» **EXERCISE BRIEF**
Copy out exactly the lines from the start of the data to the line containing "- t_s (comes". Include both.

» **INPUT DATA**
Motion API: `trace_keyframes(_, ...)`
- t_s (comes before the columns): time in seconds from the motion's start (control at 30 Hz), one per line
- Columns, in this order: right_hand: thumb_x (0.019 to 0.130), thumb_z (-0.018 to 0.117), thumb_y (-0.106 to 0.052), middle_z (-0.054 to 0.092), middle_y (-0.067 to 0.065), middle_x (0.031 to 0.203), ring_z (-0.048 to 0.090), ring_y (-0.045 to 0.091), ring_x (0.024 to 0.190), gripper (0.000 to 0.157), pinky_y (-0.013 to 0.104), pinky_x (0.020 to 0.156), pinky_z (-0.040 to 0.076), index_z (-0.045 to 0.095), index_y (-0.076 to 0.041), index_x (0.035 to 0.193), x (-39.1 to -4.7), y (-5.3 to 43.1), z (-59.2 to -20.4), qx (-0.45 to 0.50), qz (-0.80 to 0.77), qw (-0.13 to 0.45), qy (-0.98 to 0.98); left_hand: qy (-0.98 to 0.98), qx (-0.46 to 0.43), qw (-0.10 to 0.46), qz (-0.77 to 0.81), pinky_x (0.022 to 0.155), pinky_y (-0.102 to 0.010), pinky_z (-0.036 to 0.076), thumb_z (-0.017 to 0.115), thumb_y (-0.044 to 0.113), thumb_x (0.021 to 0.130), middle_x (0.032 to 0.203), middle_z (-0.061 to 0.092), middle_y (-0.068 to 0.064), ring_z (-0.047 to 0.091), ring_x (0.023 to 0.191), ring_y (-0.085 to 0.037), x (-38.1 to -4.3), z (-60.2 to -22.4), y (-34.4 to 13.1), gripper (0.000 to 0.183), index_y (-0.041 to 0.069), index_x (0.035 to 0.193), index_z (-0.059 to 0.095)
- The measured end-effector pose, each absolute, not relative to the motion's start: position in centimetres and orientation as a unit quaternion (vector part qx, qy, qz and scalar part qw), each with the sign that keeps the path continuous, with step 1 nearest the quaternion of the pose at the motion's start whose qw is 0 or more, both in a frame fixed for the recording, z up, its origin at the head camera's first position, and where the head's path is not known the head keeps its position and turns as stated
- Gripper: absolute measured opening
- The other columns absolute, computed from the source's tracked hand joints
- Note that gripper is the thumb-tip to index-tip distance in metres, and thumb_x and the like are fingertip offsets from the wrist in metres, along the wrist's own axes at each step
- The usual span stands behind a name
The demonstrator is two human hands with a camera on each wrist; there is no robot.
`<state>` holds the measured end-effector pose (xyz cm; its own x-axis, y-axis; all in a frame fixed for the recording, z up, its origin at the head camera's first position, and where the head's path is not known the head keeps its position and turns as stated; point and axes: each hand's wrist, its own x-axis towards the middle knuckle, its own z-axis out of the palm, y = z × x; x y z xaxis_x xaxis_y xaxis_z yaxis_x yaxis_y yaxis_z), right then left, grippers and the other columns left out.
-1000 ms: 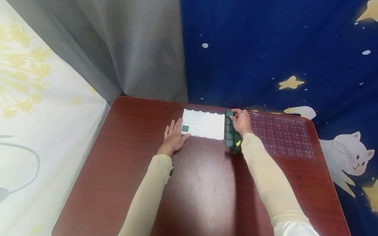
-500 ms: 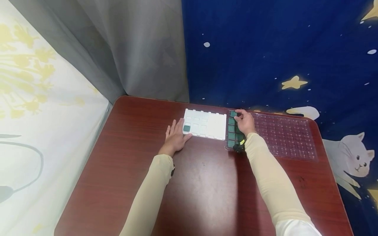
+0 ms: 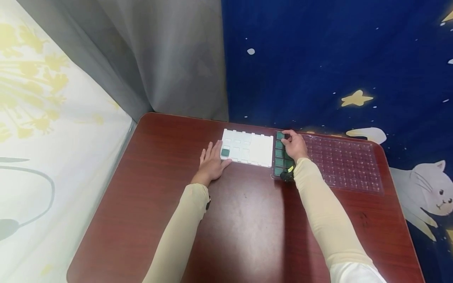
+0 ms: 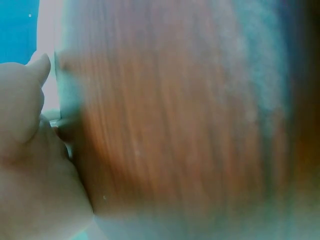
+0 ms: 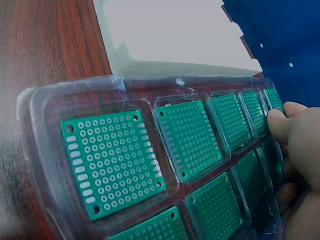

» **WORKED SOLUTION**
Motion API: `trace_keyframes(_, ...)`
- t_s (comes before the columns): time in seconds from the motion's start (control at 30 Hz), one per line

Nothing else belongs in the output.